Exercise goal » Could you retype every line of the data underneath without altering anything?
⁂
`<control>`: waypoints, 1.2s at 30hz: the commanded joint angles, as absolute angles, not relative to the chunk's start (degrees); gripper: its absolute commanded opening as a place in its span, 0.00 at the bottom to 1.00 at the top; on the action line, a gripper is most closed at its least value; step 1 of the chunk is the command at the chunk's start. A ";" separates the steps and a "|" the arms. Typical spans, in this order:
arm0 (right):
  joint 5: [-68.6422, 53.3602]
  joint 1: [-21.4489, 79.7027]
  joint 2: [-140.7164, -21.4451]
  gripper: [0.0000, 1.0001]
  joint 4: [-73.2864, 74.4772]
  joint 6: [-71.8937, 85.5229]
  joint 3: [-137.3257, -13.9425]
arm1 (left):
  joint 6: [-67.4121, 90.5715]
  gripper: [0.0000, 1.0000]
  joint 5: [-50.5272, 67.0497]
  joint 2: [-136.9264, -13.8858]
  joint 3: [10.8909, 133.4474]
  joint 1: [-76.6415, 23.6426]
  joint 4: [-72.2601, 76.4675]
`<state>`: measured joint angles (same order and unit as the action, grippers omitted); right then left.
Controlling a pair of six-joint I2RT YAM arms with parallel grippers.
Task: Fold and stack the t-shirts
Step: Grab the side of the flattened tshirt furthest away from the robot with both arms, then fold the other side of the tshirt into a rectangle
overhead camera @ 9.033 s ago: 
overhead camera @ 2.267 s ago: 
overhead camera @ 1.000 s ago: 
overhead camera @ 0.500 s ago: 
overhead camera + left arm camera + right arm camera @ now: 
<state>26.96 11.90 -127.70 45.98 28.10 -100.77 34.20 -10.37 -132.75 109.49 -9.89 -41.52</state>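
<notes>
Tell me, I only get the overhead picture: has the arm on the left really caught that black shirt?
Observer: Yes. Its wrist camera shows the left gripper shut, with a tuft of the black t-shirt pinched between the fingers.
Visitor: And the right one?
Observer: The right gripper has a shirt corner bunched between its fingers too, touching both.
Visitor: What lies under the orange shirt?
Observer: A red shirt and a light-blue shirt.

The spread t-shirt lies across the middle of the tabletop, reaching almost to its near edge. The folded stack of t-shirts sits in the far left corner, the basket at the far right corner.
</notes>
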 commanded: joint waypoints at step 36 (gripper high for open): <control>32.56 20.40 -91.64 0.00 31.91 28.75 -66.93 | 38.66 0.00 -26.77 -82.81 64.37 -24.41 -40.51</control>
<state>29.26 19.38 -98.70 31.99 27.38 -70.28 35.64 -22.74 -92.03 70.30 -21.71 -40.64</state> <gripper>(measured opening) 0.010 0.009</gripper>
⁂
Written reply »
`<control>`: waypoints, 1.2s at 30hz: the commanded joint angles, as absolute angles, not relative to the chunk's start (degrees); gripper: its absolute commanded opening as a place in its span, 0.00 at the bottom to 1.00 at the top; on the action line, a gripper is most closed at its least value; step 1 of the chunk is the command at the chunk's start. A ";" separates the steps and a "|" the arms. Typical spans, in this order:
arm0 (right):
  joint 5: [-68.6422, 53.3602]
  joint 1: [-21.4489, 79.7027]
  joint 2: [-140.7164, -21.4451]
  gripper: [0.0000, 1.0001]
  joint 4: [-73.2864, 74.4772]
  joint 6: [-71.8937, 85.5229]
  joint 3: [-137.3257, -13.9425]
arm1 (left):
  joint 6: [-67.4121, 90.5715]
  gripper: [0.0000, 1.0000]
  joint 5: [-50.5272, 67.0497]
  joint 2: [-136.9264, -13.8858]
  joint 3: [10.8909, 133.4474]
  joint 1: [-76.6415, 23.6426]
  joint 4: [-72.2601, 76.4675]
`<state>`: measured joint angles (same order and unit as the action, grippers omitted); right then left.
Controlling a pair of six-joint I2RT YAM arms with parallel grippers.
Task: Fold and stack the t-shirts
Step: Grab the side of the flattened tshirt furthest away from the robot with both arms, then fold the other side of the tshirt into a rectangle
overhead camera @ 9.033 s ago: 
overhead camera @ 2.267 s ago: 
overhead camera @ 1.000 s ago: 
overhead camera @ 0.500 s ago: 
overhead camera + left arm camera + right arm camera @ now: 
<state>26.96 11.90 -127.70 45.98 28.10 -100.77 34.20 -10.37 -132.75 109.49 -9.89 -41.52</state>
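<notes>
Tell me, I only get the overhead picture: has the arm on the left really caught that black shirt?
Observer: Yes. Its wrist camera shows the left gripper shut, with a tuft of the black t-shirt pinched between the fingers.
Visitor: And the right one?
Observer: The right gripper has a shirt corner bunched between its fingers too, touching both.
Visitor: What lies under the orange shirt?
Observer: A red shirt and a light-blue shirt.

The spread t-shirt lies across the middle of the tabletop, reaching almost to its near edge. The folded stack of t-shirts sits in the far left corner, the basket at the far right corner.
</notes>
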 commanded: joint waypoints at step 36 (gripper high for open): <control>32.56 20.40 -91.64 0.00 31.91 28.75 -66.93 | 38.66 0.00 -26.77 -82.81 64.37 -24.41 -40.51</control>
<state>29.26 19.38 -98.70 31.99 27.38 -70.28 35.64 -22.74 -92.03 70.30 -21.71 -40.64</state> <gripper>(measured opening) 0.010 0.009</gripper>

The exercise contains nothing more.